### [ACTIVITY]
Could you find each line of the data below that contains the word "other" and copy those lines?
● ● ● ●
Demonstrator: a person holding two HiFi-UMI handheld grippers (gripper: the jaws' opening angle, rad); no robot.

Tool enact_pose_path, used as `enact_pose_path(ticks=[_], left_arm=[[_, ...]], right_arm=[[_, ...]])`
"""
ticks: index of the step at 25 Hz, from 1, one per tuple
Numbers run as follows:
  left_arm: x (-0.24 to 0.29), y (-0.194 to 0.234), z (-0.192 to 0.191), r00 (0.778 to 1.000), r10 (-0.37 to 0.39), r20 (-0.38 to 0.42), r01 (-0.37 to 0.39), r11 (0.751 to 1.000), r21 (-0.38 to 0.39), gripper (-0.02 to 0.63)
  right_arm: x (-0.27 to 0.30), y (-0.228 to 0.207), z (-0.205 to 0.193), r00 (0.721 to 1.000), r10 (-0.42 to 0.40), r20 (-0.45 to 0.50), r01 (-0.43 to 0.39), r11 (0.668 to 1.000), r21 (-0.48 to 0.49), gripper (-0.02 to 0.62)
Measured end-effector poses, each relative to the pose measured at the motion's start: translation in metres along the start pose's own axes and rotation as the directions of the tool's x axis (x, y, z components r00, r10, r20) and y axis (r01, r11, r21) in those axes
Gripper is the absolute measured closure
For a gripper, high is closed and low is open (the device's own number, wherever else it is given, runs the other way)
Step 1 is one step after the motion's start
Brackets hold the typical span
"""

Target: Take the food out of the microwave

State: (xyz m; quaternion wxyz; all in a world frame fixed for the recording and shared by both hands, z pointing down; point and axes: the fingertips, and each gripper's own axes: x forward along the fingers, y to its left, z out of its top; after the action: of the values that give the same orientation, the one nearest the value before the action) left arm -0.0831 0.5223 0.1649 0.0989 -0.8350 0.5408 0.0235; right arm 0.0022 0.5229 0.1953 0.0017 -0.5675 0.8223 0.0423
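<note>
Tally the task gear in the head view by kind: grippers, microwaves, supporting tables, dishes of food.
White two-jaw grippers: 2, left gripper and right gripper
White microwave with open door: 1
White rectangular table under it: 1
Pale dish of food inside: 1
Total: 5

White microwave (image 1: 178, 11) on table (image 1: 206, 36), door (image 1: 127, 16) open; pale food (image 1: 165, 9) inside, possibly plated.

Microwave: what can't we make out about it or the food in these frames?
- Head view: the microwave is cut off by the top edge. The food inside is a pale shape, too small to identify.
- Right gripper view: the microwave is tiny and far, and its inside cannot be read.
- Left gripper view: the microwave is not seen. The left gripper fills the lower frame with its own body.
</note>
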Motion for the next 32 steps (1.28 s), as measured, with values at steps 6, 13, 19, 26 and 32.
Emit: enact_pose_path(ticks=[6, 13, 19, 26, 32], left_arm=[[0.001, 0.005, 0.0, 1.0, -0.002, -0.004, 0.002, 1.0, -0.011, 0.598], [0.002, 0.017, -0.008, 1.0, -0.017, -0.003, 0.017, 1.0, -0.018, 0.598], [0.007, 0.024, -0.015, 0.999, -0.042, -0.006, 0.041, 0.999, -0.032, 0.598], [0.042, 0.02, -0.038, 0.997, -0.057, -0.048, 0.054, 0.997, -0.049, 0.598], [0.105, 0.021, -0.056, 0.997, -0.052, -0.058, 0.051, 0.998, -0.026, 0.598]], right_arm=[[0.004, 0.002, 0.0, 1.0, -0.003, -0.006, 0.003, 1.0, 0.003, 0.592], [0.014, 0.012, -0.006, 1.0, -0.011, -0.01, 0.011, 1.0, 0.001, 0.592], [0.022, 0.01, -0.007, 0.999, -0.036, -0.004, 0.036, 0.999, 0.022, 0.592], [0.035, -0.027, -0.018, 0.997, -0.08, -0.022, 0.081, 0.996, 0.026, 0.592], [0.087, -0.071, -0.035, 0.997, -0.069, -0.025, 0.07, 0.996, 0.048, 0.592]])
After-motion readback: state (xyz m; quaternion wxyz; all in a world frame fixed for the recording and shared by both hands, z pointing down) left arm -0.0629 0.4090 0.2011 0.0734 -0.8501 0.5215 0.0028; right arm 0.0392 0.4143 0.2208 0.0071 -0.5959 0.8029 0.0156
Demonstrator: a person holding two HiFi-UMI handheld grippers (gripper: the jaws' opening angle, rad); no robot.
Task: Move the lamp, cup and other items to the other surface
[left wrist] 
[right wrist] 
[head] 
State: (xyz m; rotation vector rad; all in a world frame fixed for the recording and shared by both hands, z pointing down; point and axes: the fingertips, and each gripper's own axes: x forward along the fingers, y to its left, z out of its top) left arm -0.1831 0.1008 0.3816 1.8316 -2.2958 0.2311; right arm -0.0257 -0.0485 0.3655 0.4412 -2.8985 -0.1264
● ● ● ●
### [WRITTEN RESPONSE]
For a gripper, high is closed and low is open (the device's own number, wherever else it is given, runs the other way)
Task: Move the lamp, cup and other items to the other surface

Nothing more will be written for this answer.